Source data:
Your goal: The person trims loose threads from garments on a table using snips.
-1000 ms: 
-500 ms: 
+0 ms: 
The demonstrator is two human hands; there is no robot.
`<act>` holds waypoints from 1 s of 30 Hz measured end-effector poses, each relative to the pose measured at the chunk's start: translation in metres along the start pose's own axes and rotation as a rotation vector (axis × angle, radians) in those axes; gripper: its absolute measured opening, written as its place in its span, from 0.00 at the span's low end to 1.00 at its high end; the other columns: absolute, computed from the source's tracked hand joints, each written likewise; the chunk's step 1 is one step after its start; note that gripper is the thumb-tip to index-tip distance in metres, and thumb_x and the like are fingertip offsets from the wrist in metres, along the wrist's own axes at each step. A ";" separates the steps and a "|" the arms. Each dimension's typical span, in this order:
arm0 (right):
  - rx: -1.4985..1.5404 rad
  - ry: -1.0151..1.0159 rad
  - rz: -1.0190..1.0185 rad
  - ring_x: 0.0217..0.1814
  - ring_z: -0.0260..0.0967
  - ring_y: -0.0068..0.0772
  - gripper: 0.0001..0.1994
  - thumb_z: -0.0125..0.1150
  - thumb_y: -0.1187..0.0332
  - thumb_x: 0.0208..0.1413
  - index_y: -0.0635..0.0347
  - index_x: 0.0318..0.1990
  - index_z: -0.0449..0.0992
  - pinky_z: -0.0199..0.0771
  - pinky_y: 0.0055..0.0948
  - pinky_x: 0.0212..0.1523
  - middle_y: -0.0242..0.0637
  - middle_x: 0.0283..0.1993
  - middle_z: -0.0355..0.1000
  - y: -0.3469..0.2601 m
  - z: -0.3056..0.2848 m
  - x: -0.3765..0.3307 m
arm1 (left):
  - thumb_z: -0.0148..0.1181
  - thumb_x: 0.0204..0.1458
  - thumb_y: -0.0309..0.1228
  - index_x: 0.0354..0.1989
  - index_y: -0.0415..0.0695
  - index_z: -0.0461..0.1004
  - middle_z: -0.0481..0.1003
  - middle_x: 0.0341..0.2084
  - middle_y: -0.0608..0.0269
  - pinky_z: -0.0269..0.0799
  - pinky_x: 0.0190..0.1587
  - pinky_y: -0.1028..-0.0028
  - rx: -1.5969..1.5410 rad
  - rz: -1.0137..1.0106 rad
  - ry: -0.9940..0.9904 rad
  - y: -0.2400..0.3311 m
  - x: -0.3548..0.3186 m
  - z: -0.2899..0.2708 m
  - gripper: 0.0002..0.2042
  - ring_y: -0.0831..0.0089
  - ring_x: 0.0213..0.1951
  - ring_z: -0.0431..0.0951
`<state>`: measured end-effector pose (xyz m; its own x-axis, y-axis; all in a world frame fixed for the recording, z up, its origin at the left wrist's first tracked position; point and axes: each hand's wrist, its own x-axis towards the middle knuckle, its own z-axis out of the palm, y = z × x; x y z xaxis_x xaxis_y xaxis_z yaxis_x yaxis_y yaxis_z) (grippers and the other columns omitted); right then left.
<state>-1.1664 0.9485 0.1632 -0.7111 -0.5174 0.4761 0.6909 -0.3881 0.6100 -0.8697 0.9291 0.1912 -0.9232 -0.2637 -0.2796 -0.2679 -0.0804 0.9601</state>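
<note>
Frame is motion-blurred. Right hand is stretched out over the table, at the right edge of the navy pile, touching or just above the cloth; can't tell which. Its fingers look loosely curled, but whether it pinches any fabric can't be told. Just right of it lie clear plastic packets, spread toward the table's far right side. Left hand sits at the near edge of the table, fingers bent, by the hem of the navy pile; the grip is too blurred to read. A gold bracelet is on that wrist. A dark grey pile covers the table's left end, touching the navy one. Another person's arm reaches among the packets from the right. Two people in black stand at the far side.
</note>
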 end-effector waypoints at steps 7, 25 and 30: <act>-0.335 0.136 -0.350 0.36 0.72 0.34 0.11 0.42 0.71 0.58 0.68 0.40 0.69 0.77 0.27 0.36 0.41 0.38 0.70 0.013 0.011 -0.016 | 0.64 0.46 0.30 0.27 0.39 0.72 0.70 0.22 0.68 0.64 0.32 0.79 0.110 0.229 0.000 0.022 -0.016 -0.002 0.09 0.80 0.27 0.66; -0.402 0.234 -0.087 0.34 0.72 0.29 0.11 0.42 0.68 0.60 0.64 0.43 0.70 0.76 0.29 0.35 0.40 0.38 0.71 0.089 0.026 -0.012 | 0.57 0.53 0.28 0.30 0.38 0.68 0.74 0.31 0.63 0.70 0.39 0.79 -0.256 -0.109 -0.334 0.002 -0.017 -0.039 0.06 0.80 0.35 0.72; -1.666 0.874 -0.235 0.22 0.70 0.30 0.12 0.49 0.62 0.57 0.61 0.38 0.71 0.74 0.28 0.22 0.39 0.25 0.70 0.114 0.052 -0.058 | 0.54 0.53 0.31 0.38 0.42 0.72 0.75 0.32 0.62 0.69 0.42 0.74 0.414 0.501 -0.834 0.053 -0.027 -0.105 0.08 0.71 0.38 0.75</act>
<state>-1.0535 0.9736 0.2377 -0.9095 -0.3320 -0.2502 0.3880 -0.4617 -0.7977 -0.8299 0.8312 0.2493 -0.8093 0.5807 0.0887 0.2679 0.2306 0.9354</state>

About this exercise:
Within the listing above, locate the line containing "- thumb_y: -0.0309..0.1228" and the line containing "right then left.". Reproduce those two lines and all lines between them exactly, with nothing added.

Solution to this task:
  - thumb_y: -0.0309..0.1228
  - index_x: 0.0354..0.1989
  - index_y: -0.0415..0.0695
  - index_z: -0.0461..0.1004
  - middle_z: -0.0481..0.1003
  - middle_x: 0.0341..0.2084
  - middle_y: -0.0608..0.0269
  - pinky_z: -0.0269..0.0799
  - pinky_x: 0.0190..0.1587
  - pinky_y: -0.1028..-0.0028
  - rx: -1.5969..1.5410 rad
  - rz: -1.0137..1.0106 rad
  - ry: -0.9940..0.9904 rad
  - y: -0.2400..0.3311 m
  - x: -0.3548..0.3186 m
  - z: -0.2899..0.2708 m
  - gripper: 0.0002..0.2042
  - ring_y: -0.0831..0.0089
  - ring_x: 0.0213..0.1951
  - ring_z: -0.0431..0.0951
`<state>`: measured end-effector pose (xyz m; its own x-axis, y-axis; all in a world frame fixed for the recording, z up, its origin at the left wrist's first tracked position; point and axes: each hand's wrist, its own x-axis towards the middle knuckle, its own z-axis out of the palm, y = z × x; x y z xaxis_x xaxis_y xaxis_z yaxis_x yaxis_y yaxis_z) (grippers and the other columns omitted); right then left.

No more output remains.